I grin at Mason, unable to hold my own laughter back. “It’s just a thought.”

Mason sighs deeply, then aims his tortured deep blue gaze at me. “Has Reid killed someone yet?”

I shake my head. “No, Dante won’t let him.”

“Won’t let him?” Mason echoes, frowning.

“It’s a line Dante has. He wants to keep Reid innocent.”

That startles another laugh out of Mason, and suddenly we’re both laughing like school kids.

It’s so nice just to laugh with him. When I’m with him I don’t feel like I have to be cool or be the perfect shot like I am with the boys, I can just be…

me. Just Parker. Once the laughter fades, Mason takes a deep, strained breath.

The chilly air washes over us and Mason looks back at the house with an exhausted air about him.

“I’ll go open up the windows to air the place out. You stay here,” I order him, feeling the need to take care of this one thing for him.

Mason doesn’t reply, nor does he move when I curl my hand around the back of his chair in the imitation of a touch. Flexing my fingers as I walk toward the house, I look back in hopes that he’s watching me.
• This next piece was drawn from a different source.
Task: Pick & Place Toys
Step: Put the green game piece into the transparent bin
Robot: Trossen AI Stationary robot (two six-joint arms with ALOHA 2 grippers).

But Mason is just looking forward, head held high.

I tug out my phone as I walk around the house and open the windows to air out the chemicals Mason almost killed us with.

I want to bring Mason on the next group mission. I want him to participate.

Hayden

Closed invites only.

I’m fucking serious.

Hayden

I decide who comes on missions and the team is closed.

Don’t make me pull rank, boss.

Hayden goes silent, which I know means he’s seething.

I can picture his nostrils flaring and his fingers clenching his phone tight enough to smash it.

I pause at Mason’s bedroom door. Is going into his bedroom an invasion of his privacy?

Oh well. I decide to risk it and push into his room.

It’s different than I expected. Bright light-blue walls, cream curtains, and a fluffy pale yellow bedspread.

His bedroom feels like being in the sky.

But it still smells like lemon chemical cleaner, so I open the window that overlooks the backyard.

Hayden

Tomorrow night. But you’re liable for his safety. Again.

Thanks

Hayden

Whatever

You’re the best!

Hayden

Go to hell

If he fucks up the mission, you’ll answer to Robin

Mason is still sitting outside when I come back downstairs.

His head is tipped back against the chair, tilted toward the sky, eyes firmly shut.

What is he thinking? Sometimes Mason is so easy to understand, yet often he’s still a firmly shut book.

How long will it take me to learn his tells like he’s so easily starting to learn mine?

“You’re going to come with us two days from now,” I say.

Mason blinks slowly up at me like Scully does when she’s awoken from a very pleasant nap.

“Coming with you where?” Mason asks, curiosity coloring his voice.

I shrug because I don’t know where yet. “On the mission.”

“Parker…”

I hold a hand out to ask for him to listen. “Just trust me, Mason. Okay?”

Mason finally just nods and leans his head back again with a sigh. “I trust you.”

Those three little words shouldn’t mean as much to me as they do.